- [What the task asks]
In the entries below, the word "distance" appears on some lines. Copy each of those lines.

- [Records for processing]
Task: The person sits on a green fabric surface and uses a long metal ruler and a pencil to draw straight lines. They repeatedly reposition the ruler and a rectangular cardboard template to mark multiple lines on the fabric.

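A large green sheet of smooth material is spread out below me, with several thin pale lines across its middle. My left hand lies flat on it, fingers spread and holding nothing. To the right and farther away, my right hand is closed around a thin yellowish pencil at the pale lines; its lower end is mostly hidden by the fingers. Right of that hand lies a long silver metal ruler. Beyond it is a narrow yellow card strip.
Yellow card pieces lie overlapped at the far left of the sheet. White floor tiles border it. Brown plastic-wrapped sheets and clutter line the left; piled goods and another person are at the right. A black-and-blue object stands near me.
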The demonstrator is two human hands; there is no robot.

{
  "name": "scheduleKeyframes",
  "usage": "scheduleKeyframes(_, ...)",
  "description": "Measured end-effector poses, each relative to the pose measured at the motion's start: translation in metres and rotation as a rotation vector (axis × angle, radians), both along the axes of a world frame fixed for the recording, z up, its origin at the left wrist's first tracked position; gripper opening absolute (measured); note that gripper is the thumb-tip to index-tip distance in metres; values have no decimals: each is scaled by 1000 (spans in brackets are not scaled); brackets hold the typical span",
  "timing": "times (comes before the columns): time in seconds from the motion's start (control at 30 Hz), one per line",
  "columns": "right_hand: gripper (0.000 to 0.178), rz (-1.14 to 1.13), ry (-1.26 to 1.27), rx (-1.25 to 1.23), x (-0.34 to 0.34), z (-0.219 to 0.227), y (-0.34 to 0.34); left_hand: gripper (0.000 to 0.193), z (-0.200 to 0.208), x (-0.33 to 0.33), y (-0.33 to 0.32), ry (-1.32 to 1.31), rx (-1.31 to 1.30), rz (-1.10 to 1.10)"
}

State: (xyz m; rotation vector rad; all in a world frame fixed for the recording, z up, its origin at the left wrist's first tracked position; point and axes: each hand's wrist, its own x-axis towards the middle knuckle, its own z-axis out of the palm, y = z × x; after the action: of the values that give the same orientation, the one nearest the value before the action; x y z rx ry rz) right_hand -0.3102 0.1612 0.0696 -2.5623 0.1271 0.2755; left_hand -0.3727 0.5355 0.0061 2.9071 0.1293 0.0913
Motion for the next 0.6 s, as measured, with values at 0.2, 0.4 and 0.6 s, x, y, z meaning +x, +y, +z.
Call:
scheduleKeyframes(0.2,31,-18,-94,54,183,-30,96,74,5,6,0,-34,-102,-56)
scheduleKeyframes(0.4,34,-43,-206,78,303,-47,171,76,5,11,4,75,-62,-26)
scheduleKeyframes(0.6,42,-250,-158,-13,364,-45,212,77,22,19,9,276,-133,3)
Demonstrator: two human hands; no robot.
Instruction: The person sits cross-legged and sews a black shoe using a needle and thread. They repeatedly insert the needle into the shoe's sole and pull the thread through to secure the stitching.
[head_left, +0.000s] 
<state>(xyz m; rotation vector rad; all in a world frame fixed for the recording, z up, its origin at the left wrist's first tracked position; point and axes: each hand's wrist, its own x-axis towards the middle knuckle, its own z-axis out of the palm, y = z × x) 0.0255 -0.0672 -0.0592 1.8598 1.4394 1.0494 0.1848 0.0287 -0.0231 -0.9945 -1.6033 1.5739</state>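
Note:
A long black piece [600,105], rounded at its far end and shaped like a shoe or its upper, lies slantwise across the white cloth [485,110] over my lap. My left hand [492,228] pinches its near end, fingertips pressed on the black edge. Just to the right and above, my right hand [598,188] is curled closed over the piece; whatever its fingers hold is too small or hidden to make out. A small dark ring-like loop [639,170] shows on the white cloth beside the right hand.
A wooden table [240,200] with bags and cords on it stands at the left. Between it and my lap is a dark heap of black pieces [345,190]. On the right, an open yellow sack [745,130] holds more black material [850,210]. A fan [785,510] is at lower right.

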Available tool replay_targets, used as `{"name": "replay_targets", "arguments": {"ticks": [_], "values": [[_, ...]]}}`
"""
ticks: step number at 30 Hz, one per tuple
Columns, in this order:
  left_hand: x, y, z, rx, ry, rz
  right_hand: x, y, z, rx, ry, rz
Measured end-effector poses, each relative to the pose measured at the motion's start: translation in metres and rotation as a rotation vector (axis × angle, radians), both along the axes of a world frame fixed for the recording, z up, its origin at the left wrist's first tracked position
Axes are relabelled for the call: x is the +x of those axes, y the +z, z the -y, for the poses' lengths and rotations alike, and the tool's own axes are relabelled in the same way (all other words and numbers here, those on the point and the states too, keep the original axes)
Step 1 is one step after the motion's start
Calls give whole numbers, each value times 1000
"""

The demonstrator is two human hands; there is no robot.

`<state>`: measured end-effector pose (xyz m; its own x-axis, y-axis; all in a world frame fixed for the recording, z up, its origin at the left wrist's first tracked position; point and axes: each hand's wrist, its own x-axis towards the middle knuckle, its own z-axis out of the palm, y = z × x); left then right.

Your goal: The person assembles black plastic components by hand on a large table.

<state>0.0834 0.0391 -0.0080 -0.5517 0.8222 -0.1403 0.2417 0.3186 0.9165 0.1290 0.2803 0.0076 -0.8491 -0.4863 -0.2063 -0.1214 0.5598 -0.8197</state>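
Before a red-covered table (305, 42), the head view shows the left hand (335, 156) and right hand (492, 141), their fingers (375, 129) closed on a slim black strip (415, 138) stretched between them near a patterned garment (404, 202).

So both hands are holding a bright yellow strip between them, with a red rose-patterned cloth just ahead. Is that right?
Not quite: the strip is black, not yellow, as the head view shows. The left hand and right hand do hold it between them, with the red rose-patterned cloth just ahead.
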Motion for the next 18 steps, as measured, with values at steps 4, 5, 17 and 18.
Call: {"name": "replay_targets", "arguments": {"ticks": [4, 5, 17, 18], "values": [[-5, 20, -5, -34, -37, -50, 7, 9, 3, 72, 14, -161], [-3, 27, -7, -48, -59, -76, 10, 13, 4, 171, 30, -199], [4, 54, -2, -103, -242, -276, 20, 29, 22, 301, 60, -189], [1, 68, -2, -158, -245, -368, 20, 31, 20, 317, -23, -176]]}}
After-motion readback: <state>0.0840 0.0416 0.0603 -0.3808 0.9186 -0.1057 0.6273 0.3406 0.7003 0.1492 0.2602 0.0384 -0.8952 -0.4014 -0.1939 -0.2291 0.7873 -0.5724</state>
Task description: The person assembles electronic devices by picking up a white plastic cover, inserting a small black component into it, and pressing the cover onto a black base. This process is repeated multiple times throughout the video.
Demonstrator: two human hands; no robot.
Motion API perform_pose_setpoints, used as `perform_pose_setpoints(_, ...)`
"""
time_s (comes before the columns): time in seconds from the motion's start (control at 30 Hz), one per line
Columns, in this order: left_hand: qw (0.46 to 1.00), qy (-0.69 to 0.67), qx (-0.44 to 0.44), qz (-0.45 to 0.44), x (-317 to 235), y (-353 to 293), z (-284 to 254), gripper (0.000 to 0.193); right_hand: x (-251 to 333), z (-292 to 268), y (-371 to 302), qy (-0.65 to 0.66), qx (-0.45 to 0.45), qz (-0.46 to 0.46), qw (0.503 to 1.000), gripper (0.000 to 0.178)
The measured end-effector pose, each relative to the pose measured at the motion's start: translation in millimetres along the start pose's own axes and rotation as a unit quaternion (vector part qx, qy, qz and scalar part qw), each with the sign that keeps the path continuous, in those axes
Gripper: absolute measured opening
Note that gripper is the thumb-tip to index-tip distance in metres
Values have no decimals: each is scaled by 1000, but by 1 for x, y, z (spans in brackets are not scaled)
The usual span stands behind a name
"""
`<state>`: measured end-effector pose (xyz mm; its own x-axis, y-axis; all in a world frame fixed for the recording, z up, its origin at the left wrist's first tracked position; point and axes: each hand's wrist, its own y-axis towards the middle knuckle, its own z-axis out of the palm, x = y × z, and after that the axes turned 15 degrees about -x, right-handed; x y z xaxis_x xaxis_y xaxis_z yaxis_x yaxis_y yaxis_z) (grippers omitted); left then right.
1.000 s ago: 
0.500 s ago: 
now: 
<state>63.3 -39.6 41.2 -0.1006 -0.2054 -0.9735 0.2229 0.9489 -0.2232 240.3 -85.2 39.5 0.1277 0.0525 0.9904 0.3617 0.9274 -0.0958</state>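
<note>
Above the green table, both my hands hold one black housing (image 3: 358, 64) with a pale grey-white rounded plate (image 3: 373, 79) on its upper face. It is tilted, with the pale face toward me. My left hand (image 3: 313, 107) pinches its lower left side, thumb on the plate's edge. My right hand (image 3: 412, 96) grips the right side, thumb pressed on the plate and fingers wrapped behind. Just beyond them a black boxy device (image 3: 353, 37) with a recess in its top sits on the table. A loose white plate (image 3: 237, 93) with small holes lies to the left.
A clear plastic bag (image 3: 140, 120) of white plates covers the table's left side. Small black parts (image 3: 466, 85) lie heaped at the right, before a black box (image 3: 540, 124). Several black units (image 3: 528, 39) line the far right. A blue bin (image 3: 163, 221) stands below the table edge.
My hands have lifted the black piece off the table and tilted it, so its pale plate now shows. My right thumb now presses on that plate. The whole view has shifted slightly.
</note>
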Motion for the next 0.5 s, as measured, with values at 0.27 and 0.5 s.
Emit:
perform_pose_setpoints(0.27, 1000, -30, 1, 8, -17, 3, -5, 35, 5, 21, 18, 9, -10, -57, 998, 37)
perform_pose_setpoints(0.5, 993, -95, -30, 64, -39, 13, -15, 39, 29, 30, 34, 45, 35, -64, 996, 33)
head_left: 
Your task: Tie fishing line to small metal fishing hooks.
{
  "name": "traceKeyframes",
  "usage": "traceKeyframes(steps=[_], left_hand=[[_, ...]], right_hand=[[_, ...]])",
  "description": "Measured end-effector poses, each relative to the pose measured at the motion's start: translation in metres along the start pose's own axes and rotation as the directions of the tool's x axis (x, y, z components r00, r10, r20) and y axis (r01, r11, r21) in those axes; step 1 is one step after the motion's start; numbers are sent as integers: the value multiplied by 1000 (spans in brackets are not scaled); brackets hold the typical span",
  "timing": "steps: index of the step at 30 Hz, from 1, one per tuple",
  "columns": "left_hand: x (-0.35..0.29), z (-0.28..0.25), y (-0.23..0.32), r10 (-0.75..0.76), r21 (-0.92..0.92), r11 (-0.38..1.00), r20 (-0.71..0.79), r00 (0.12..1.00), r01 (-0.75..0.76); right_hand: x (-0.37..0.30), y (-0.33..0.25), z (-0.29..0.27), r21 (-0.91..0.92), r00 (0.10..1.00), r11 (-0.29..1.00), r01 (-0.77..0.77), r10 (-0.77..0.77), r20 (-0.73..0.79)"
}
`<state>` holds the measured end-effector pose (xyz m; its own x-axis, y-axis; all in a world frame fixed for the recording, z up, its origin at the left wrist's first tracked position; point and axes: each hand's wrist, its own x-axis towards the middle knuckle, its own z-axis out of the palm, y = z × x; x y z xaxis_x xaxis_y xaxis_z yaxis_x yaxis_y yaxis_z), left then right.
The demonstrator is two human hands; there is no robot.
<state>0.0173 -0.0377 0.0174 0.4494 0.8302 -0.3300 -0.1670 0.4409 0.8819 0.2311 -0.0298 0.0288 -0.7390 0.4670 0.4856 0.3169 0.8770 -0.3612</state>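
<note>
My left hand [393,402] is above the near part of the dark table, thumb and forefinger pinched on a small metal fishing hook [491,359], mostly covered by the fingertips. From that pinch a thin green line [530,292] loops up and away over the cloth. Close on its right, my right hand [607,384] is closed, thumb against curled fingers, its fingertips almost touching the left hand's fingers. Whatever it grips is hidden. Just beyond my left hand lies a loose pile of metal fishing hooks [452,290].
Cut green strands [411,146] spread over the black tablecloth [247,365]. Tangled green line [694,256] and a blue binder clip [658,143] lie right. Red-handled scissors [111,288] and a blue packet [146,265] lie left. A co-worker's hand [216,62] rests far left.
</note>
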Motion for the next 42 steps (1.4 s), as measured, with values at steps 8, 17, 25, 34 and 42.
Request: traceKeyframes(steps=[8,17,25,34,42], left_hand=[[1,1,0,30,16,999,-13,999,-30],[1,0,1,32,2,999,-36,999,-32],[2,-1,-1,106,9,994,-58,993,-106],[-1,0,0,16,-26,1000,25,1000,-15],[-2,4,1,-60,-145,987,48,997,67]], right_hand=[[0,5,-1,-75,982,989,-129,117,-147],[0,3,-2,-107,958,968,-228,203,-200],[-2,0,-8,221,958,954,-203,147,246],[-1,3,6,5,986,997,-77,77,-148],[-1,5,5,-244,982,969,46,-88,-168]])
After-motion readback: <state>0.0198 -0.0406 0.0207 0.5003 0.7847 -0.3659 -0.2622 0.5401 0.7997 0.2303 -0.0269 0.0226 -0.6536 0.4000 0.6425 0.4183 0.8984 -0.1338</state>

- [Your response]
  "description": "Measured end-effector poses, each relative to the pose measured at the motion's start: translation in metres and rotation as a rotation vector (axis × angle, radians), both along the axes of a world frame fixed for the recording, z up, its origin at the left wrist's first tracked position; gripper opening absolute (measured); note that gripper is the thumb-tip to index-tip distance in metres; values have no decimals: each is scaled by 1000 (spans in brackets are not scaled); brackets hold the typical span",
Note that gripper is the thumb-tip to index-tip distance in metres

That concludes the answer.